Venture Capital Funding Has Disadvantages
July 18, 2019
Disadvantages of Venture Capital Funding
From Finsmes.com July 11, 2019
Topic: Venture Capital Funding
For tech startups at their early stages, given their structure, equity funding often represents the only option to get financial resources to launch and grow their business and expand operations.
In particular, they present high risks, no revenue and no collateral to present to get debt financing. And, even if debt is obtained, the option can be heavy to handle over time.
For other companies in more traditional industries it can be easier to get debt.
Given the above, whatever the option, raising capital and finding financing is a stumbling block that shuts down many entrepreneur’s hopes, dreams, and not to mention their hard-earned savings before they even start.
As an example, banks generally carry a 62% approval rate for business loans. This figure leaves many new businesses looking for capital in other places. And, coming back to what they affirmed above, venture capitalists and angel investors seem like the best alternative.
But working with them, it is not like getting a business loan with a given interest rate. They become shareholders and relationship becomes closer. For this reason, you need to partner with savvy investors who have a huge experience and growth culture because, among other advantages, there are some disadvantages to consider before seeking the support of equity firms.
In this article, we only want to highlight the negative points to think about before moving in the vc/pe direction.
Forced Management in Venture Capital Funding
Typically venture capital funding comes with a few strings attached. First, investors will require a stake in equity. Second, they will want to add management and possibly, remove some key managers currently in place.
The forced management changes may come under the request of bringing in a more experienced hand. In some cases, the investor may have decades of qualified business experience, which could be beneficial. However, handing over control of your management team is not always ideal. Your management team will often set the stage for your company’s culture. If the team has any dislike, or it seems that the funding is held over your head time and time again, the capital may not have been worth it.

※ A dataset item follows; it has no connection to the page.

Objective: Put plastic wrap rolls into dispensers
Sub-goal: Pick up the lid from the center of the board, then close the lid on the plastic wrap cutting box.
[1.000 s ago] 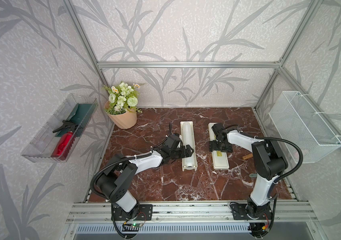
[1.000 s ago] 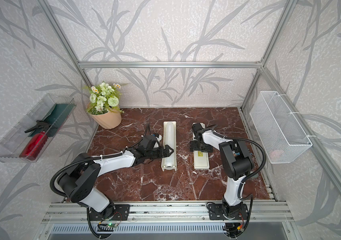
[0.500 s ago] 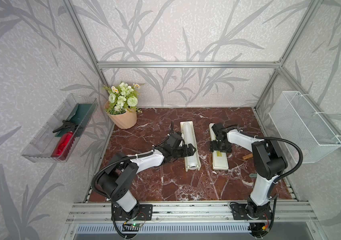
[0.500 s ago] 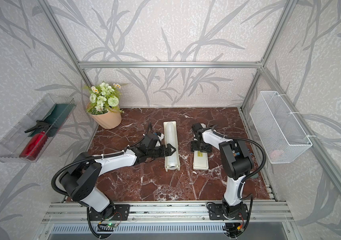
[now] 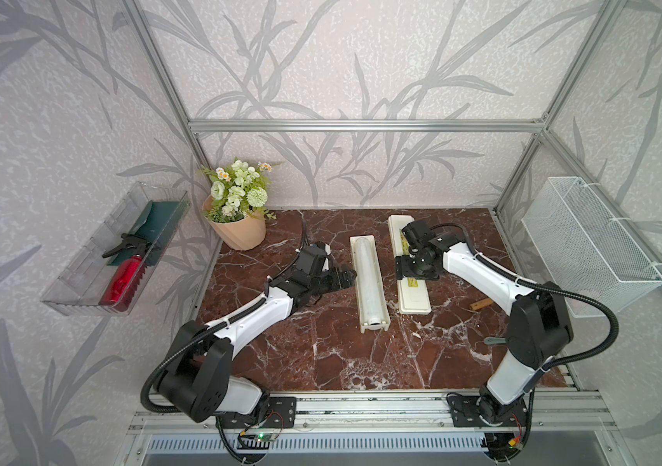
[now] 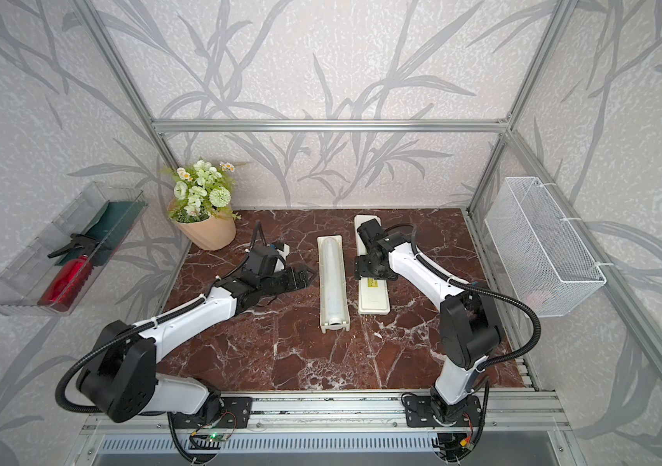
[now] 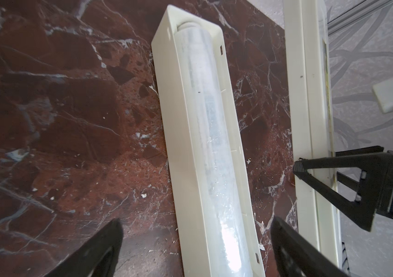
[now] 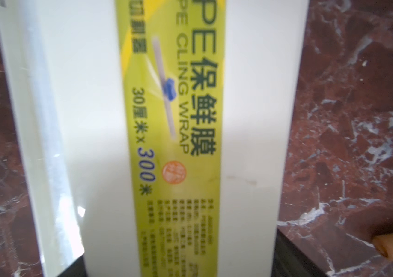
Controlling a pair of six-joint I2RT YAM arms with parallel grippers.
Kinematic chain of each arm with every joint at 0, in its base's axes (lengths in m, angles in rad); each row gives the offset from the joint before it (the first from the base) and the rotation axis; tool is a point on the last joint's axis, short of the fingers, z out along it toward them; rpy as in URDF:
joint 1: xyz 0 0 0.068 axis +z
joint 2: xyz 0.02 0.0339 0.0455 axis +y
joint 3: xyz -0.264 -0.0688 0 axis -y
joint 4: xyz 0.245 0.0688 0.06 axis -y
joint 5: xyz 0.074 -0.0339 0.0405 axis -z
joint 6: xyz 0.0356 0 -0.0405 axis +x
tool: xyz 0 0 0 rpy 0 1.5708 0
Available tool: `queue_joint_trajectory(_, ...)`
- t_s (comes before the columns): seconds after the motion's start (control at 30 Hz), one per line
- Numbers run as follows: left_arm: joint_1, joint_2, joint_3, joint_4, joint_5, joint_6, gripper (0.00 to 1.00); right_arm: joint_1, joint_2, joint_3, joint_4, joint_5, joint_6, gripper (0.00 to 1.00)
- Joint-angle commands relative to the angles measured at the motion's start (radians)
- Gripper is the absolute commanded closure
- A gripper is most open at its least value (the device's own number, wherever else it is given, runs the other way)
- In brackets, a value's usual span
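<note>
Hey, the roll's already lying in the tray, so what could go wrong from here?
The right gripper pinches the long labelled lid at one narrow spot, so it may tip or slip when lifted. The open left gripper is right by the tray holding the roll; a nudge could skew the tray and spoil the lid's fit.

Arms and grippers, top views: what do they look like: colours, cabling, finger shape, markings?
Both arms match: the left arm and right arm have white link shells and bulky black joint housings. A black corrugated hose loops off each, held by pale cable ties. The left gripper and right gripper are black, with tapering wedge-shaped fingers. No markings are readable.
</note>
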Motion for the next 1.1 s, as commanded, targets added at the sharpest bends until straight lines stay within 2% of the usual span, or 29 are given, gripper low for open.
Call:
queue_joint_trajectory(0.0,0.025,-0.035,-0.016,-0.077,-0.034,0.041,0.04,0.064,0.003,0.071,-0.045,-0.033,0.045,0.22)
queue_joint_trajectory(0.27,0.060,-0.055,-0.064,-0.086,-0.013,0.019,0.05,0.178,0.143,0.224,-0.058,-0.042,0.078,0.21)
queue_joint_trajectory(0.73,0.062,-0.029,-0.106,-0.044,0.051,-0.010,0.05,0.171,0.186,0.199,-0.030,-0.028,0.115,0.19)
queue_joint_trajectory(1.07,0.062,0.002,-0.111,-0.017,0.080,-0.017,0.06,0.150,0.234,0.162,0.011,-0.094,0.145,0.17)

Loss of Equity & Venture Capital Funding
It’s expected, but it’s still a downfall. When looking for venture capital funding, you’re often willing to give away a chunk of your business. Be wary of giving away too large of an equity stake in your company. If you have an investor dedicated to your vision, consider working out a private equity investment. With private equity investors, it’s possible that they’ll purchase the entire company if that’s something you’re open to.
Because venture capitalists often move large sums of money, the capital exchange can take time and business owners must consider it and work around delays. Additionally, they may require certain milestones to be met before releasing funding. For example, an investor may want to see consistent monthly sales before allowing access to the agreed upon funds.
Limited Decision-Making Abilities
Limited decision-making abilities can be the breaking point for many new business owners. If you are operating a startup, you likely have a very clear vision of where you want your organization to be in one, three, or five years. With venture capitalist Venture Capital Deals funding, you may have to compromise on your goals. As part of the management team changes which likely come with venture capital funding, you won’t have full control of your company.
Business owners may even have to meet regularly with the investor before they make any big decisions. Decisions such as content management strategies, marketing mixes, and partnerships can all default back to a compromise between the business owner and the investor.